━━━ Data supplied

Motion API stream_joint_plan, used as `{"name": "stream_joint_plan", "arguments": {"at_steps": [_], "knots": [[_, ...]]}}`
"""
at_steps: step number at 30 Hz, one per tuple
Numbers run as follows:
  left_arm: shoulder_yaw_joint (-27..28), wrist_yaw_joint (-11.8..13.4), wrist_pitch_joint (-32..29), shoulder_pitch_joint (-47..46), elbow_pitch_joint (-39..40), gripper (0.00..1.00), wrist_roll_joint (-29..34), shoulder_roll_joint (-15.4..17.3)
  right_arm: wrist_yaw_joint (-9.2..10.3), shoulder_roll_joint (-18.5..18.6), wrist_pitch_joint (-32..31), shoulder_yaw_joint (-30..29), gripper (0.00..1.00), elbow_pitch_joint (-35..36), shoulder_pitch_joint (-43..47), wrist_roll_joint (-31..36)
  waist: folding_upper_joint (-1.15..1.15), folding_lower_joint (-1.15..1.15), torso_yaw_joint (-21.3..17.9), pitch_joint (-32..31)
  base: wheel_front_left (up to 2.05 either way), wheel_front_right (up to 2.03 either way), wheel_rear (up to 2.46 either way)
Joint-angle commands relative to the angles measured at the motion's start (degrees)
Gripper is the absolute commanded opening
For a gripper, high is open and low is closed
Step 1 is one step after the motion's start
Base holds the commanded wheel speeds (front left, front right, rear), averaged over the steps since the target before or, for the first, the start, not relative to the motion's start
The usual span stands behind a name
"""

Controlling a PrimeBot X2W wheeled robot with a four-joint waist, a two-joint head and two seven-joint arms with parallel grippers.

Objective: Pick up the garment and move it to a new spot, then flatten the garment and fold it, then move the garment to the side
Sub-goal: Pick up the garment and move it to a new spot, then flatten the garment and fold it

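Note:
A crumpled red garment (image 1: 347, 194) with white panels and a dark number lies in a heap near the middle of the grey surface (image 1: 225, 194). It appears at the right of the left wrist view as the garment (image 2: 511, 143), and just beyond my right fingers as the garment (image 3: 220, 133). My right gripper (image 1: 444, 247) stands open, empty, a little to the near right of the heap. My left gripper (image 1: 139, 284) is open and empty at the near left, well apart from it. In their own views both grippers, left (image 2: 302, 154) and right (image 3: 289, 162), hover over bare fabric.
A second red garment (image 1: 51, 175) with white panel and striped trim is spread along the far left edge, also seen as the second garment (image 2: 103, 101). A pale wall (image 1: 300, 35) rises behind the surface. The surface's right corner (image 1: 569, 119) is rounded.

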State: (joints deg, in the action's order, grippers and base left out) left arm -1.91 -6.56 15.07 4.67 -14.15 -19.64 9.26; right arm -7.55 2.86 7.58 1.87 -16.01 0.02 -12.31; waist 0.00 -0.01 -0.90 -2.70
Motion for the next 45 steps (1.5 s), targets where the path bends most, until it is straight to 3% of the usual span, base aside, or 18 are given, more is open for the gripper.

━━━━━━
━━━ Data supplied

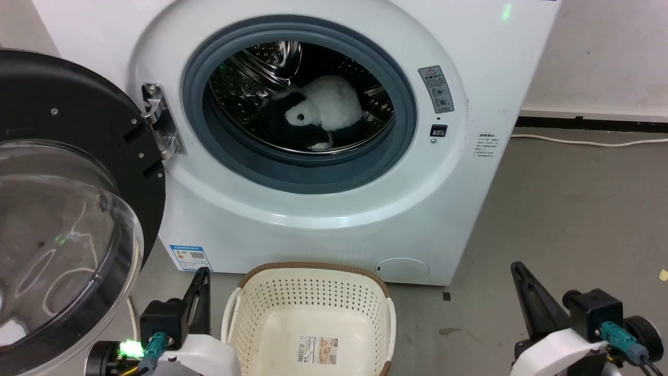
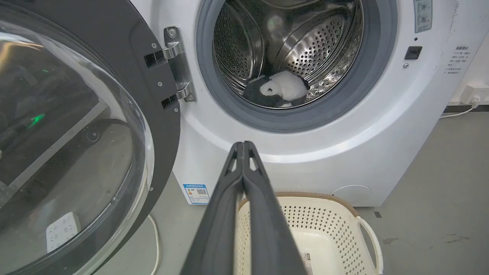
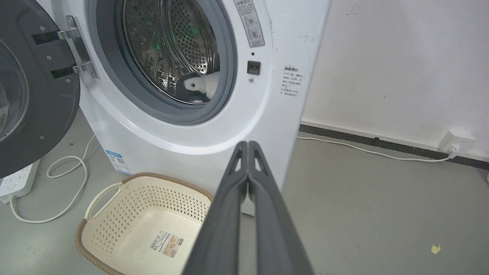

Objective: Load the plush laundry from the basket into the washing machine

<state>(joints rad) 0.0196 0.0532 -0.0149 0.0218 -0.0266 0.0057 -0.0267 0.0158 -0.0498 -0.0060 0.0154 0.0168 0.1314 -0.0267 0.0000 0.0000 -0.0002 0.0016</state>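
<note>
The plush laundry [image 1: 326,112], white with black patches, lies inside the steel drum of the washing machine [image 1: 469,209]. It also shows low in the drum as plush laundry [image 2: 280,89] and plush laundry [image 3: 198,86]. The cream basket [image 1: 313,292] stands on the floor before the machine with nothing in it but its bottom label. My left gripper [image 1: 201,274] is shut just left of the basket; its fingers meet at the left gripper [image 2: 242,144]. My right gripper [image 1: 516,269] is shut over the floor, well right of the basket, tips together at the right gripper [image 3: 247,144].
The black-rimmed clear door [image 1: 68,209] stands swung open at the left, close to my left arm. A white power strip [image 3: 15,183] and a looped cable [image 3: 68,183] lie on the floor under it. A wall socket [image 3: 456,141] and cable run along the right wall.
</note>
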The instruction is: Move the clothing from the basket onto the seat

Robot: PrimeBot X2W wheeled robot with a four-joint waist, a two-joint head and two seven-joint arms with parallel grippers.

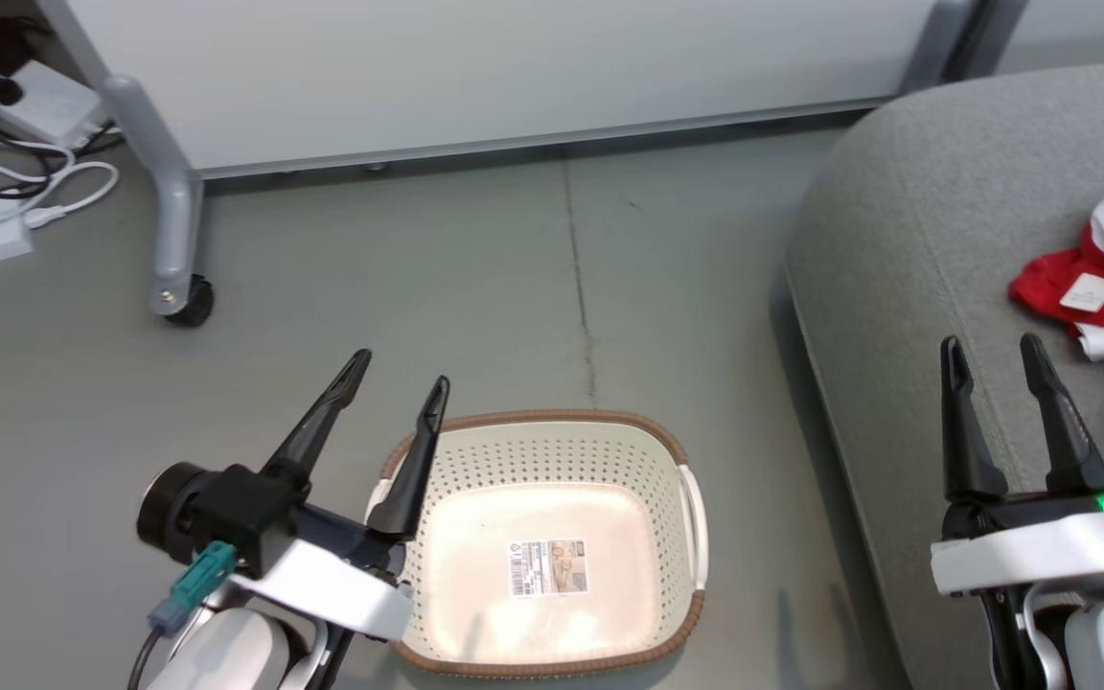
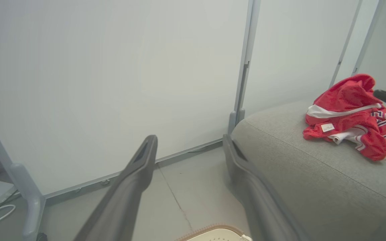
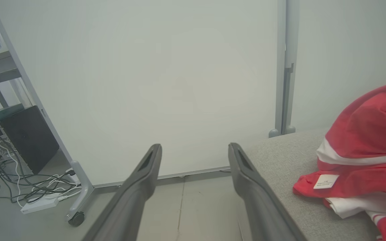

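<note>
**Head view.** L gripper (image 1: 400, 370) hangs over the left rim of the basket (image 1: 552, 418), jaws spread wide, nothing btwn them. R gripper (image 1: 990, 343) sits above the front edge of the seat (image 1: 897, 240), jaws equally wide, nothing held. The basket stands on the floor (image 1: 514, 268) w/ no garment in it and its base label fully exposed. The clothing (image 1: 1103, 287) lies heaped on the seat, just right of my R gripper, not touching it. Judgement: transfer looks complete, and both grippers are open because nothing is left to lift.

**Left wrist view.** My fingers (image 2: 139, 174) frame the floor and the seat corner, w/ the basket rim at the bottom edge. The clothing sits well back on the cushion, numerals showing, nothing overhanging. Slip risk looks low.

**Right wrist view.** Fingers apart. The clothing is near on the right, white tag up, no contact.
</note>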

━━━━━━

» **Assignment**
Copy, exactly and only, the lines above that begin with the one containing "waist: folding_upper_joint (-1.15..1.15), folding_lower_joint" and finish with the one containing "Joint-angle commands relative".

» **Reply to the exercise**
  waist: folding_upper_joint (-1.15..1.15), folding_lower_joint (-1.15..1.15), torso_yaw_joint (-21.3..17.9), pitch_joint (-32..31)
  base: wheel_front_left (up to 2.05 either way), wheel_front_right (up to 2.03 either way), wheel_rear (up to 2.46 either way)
Joint-angle commands relative to the angles measured at the motion's start (degrees)

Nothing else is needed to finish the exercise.